-- WORK REQUIRED --
Give back, word for word, the lines in the listing below from the one holding "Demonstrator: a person" down to the one holding "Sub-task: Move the", both ends included.

-- DATA EXCERPT --
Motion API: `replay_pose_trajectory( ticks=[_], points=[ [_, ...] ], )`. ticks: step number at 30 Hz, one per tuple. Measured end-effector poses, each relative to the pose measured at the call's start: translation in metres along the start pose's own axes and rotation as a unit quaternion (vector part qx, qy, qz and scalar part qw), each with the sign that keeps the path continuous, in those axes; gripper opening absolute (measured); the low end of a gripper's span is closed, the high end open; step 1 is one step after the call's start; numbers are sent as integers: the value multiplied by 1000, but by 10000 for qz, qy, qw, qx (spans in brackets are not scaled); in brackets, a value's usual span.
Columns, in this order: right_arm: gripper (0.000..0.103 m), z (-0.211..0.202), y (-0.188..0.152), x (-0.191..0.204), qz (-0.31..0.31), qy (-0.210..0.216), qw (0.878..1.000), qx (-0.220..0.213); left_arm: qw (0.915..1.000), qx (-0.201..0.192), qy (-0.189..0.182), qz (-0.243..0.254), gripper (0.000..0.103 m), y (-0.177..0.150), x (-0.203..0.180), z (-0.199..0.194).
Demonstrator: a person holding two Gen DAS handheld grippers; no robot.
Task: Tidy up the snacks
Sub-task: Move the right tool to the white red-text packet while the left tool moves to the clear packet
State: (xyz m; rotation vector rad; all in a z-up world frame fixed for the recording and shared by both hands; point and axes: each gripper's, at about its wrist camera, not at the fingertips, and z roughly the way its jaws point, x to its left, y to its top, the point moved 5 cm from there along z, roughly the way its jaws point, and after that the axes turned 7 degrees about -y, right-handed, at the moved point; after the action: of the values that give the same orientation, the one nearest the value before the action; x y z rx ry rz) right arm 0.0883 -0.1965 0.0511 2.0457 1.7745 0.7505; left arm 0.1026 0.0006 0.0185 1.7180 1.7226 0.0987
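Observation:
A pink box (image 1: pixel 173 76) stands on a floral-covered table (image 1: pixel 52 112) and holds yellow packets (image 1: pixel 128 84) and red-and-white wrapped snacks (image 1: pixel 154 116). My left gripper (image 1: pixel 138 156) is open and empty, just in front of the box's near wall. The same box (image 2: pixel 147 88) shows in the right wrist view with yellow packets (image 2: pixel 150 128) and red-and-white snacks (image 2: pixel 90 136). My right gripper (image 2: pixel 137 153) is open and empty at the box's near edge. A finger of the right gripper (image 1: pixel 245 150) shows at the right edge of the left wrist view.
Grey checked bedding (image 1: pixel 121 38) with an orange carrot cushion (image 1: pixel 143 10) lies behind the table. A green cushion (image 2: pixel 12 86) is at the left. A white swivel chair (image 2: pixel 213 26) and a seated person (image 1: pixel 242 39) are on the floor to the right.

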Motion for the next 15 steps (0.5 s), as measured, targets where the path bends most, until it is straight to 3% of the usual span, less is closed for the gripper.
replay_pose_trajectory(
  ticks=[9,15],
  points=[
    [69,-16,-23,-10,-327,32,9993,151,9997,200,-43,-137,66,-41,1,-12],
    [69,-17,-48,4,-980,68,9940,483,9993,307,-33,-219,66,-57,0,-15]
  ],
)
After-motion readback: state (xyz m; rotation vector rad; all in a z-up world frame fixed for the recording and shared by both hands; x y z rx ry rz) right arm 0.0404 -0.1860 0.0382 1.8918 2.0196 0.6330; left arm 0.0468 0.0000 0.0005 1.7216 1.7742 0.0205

-- REPLY TO THE TASK --
Demonstrator: a person holding two Gen DAS handheld grippers; no robot.
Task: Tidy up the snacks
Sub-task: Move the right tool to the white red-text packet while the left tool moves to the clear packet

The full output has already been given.